The balanced criterion does not seem any less simple than finding core allocations directly, since there are an infinite number of inequalities to check. Fortunately the situation is better than that. The set of balance weights is compact, and easily seen to be convex. Thus it suffices to check only the inequalities given by the extreme weights. What are they?
The support of a weighting scheme $\lambda$ is the set of all $S\subset\nn$ such that $\lambda_S>0$. A collection $\ss$ of subsets is balanced if it is the support of a weighting scheme. The collection $\ss$ is minimal balanced if it contains no proper sub-collection which is balanced.

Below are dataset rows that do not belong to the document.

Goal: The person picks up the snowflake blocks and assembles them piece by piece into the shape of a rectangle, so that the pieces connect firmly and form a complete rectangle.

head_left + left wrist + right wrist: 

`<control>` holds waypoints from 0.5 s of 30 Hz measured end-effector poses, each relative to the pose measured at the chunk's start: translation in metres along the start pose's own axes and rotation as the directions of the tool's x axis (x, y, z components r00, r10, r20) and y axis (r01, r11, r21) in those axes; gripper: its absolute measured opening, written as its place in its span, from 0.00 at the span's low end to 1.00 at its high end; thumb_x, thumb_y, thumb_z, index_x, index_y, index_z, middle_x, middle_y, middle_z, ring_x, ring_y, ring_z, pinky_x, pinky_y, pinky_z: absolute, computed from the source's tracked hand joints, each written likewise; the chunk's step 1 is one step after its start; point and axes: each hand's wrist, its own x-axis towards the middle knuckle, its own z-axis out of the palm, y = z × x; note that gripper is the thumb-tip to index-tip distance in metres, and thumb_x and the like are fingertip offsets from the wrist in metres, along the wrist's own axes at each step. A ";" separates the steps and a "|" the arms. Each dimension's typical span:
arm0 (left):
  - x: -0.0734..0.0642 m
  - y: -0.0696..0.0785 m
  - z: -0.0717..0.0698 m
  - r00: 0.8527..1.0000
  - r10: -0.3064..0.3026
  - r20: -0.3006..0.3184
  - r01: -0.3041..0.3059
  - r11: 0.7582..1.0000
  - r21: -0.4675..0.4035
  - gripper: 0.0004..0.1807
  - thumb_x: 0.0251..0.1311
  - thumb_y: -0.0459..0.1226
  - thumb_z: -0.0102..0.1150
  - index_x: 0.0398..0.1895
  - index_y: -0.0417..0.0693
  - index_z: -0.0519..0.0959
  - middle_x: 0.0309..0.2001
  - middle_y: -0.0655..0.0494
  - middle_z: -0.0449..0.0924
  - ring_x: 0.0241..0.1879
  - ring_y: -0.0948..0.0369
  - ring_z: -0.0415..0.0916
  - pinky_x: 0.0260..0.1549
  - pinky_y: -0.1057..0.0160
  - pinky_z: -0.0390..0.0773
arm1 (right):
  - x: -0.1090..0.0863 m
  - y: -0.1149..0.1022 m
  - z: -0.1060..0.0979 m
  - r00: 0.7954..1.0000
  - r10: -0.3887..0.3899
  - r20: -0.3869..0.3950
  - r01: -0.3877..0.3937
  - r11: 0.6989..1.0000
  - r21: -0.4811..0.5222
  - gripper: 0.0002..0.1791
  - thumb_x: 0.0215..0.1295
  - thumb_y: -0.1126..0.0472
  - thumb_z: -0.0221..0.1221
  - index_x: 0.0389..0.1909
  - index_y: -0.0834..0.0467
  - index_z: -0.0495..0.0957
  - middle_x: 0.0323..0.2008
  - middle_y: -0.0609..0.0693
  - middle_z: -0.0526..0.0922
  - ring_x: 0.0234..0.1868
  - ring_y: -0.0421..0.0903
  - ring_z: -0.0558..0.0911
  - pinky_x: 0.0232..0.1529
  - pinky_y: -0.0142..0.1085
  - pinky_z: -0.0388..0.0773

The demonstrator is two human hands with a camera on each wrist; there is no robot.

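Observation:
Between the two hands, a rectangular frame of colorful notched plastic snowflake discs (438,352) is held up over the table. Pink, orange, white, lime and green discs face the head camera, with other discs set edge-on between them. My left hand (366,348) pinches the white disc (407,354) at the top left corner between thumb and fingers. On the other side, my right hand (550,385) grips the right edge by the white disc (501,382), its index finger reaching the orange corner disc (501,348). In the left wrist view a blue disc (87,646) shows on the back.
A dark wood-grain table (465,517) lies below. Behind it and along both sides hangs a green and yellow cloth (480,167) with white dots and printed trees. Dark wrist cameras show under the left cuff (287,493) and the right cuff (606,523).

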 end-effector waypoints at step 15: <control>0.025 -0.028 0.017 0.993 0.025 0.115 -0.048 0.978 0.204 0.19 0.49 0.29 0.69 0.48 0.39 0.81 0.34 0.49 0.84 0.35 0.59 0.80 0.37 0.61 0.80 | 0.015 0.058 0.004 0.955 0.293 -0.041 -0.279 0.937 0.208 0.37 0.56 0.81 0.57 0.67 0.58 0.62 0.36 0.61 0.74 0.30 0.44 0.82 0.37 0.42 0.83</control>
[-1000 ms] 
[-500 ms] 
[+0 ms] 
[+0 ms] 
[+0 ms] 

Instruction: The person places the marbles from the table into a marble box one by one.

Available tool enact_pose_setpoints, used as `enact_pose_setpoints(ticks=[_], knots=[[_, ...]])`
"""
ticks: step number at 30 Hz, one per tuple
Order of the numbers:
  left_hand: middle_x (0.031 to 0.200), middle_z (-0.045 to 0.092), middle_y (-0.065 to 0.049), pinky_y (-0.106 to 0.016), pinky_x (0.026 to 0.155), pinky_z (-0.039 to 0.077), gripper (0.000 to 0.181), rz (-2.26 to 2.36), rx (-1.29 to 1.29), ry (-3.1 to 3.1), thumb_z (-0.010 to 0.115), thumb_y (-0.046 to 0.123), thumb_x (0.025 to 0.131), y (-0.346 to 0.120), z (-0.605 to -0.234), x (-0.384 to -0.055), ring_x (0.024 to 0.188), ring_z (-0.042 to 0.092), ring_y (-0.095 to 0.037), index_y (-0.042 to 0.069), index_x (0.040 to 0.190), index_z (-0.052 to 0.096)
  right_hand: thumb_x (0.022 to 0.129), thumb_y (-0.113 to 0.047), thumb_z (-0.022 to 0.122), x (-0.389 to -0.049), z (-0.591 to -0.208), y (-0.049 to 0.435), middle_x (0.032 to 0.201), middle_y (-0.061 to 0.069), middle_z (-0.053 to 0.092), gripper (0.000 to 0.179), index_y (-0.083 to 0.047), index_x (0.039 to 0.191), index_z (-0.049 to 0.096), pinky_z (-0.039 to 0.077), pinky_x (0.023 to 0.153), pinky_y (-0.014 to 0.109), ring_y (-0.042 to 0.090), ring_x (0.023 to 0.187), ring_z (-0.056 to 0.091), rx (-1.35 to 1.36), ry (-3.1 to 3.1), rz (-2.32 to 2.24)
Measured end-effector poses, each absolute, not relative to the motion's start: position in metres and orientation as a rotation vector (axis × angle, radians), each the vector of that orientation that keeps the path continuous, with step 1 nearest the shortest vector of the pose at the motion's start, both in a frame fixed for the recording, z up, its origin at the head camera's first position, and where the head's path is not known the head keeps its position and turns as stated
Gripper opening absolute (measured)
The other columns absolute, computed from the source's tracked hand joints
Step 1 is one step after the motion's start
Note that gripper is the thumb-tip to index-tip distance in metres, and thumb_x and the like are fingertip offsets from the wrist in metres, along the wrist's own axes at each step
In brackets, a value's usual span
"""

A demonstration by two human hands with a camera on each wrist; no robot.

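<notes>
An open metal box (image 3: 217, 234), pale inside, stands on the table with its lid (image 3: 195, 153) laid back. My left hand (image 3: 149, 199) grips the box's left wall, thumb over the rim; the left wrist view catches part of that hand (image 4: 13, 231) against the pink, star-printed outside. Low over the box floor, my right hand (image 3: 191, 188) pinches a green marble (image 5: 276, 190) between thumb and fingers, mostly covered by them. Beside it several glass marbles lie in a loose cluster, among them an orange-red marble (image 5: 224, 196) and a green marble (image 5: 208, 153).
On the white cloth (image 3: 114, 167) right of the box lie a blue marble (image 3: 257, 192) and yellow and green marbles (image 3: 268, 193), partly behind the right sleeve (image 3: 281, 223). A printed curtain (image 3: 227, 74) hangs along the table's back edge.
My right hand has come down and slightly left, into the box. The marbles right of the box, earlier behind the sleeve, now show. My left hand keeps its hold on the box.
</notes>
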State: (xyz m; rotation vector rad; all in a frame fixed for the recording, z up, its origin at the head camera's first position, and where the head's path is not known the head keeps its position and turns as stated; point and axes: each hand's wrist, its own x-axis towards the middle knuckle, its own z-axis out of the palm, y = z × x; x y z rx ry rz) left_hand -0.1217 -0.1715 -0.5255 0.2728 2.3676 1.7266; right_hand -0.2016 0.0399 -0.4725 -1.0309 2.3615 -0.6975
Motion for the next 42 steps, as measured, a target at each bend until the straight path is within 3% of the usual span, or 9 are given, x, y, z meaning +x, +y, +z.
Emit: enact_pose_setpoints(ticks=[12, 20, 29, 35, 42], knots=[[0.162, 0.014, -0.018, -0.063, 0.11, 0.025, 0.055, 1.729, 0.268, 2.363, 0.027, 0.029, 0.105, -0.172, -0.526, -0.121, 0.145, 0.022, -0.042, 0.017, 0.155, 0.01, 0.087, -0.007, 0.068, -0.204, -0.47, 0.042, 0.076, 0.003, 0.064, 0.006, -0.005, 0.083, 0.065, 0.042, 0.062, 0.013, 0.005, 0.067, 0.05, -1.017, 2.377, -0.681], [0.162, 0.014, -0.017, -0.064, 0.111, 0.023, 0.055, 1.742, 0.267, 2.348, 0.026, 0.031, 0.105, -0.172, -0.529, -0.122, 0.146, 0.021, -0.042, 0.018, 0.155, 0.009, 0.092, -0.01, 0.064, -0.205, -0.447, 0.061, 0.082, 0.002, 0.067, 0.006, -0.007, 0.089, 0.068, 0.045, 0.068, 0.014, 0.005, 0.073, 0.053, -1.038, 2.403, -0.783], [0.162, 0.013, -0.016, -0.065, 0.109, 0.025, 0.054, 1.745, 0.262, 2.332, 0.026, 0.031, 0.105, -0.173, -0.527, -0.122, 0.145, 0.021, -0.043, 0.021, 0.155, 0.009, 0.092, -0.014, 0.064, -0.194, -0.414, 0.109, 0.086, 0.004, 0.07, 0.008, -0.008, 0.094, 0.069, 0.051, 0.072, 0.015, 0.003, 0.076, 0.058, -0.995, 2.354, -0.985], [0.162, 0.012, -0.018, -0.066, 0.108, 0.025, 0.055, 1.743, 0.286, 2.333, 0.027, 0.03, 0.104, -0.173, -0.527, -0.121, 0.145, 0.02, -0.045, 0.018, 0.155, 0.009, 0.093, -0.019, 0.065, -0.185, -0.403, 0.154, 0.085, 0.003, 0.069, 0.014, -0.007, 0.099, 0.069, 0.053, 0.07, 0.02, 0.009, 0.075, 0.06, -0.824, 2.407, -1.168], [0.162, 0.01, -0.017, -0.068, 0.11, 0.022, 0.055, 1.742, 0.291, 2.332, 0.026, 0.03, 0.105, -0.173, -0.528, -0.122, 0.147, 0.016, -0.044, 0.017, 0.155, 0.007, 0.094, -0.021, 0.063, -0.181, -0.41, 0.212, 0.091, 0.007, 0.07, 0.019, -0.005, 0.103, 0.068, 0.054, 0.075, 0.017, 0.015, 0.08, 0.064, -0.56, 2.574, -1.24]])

Lemma. A collection $\ss$ of subsets is minimal balanced iff there is only one weighting scheme that balances it.
Proof. Suppose $\lambda$ and $\delta$ are two distinct weighting schemes both with support $\ss$. Then there is some $S$ for which $\delta_S-\lambda_S<0$. Then for all $0<\alpha<1$, \begin{equation*} \alpha\delta+(1-\alpha)\lambda=\lambda+\alpha(\delta-\lambda) \end{equation*} is also a weighting scheme. For small enough $\alpha$ it is strictly positive, but for some $\alpha$ in the range one or more of the weights will be 0,which contradicts the minimality of $\ss$.